Scientists make important discovery in 50-year barley mystery
Researchers at the International Barley Hub, based The James Hutton Institute, searching for ways to make barley a more sustainable crop, have solved the mystery of a barley mutant called desynaptic8, first discovered in the 1970s.
A recent study, published in the Journal of Experimental Botany explains why the chromosomes in these plants do not separate properly during reproduction, causing the plant to produce fewer seeds.
Using modern genetic tools, they discovered that desynaptic8 is caused by damage to HvXRCC2, the barley version of a DNA repair gene also found in humans.
The International Barley Hub (IBH) promotes scientific discovery and innovation to future-proof barley, the predominant crop grown in Scotland and is part of a £62m investment through the Tay Cities Region Deal (TCRD) a partnership between local, Scottish and UK governments and the private, academic and voluntary sectors. Climate change and other environmental challenges, coupled with an increasing demand for the crop means that research into genetics and breeding is vitally important to safeguard production and ensure a sustainable future for this most critical of crops.
“You can think of meiosis as nature’s way of shuffling a deck of cards. Understanding how this shuffling works can help breeders develop improved barley varieties faster.”
Dr Isabelle Colas – The James Hutton Institute
Dr Isabelle Colas, deputy director of the International Barley Hub (IBH) and lead author of the report explains more: “The barley crop that farmers grow for food, animal feed, and malting, is dependent on plant breeding to develop new varieties that yield more, resist disease, and cope better with changing weather.
“At the heart of the breeding process is a natural event called meiosis, where plants mix their genetic information to create the next generation. During meiosis, chromosomes exchange pieces of DNA in events known as crossovers. These swaps help chromosomes separate properly and create new combinations of traits. Without enough crossovers, plants can become partly sterile and produce fewer seeds.
“You can think of meiosis as nature’s way of shuffling a deck of cards. Each seed in a crossing programme gets a slightly different mix of traits, giving breeders the variation they need to select better plants. Understanding how this shuffling works can help breeders develop improved barley varieties faster and at lower cost.”
In barley and other cereal crops, genes do not mix evenly, which makes breeding new varieties slower. Scientists hoped that removing a gene called XRCC2, which is known to improve gene mixing in the model plant Arabidopsis thaliana, might also help barley breeding.
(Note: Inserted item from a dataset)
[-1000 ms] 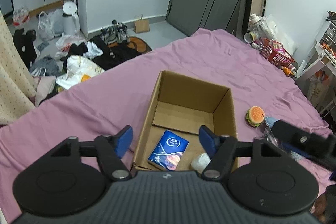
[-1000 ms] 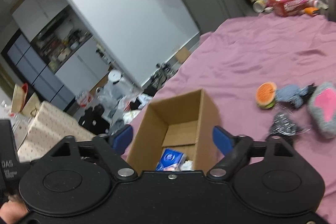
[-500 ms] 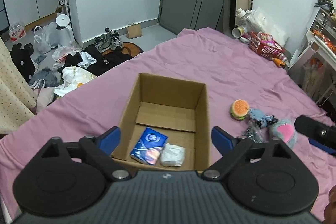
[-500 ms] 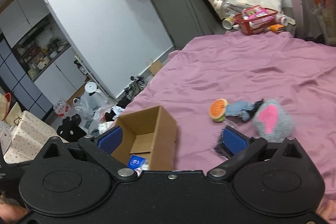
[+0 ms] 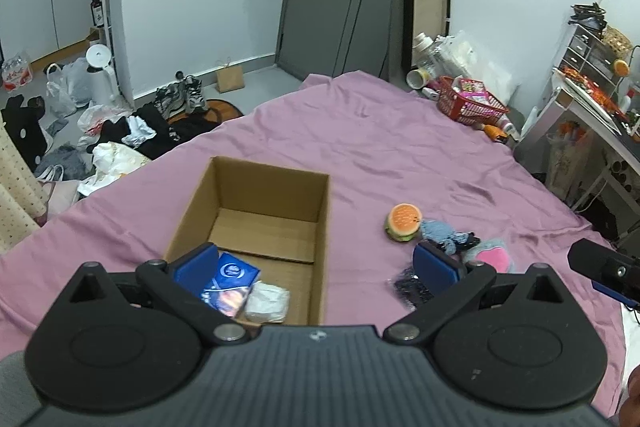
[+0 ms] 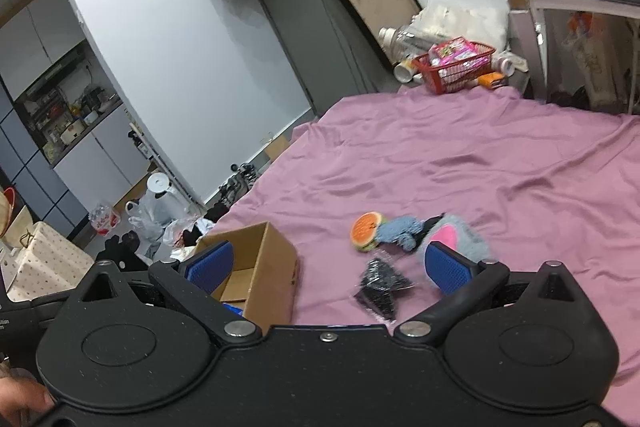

However, in barley the result was very different. Without HvXRCC2, cell division during reproduction goes wrong, gene mixing drops by about 40%, and chromosomes do not separate properly, all leading to poor seed production.
Because of this, HvXRCC2 is not a useful target for barley breeding. The study shows that genes can behave very differently across species and highlights why crop-specific research is essential to avoid wasted effort and develop better crops for the future.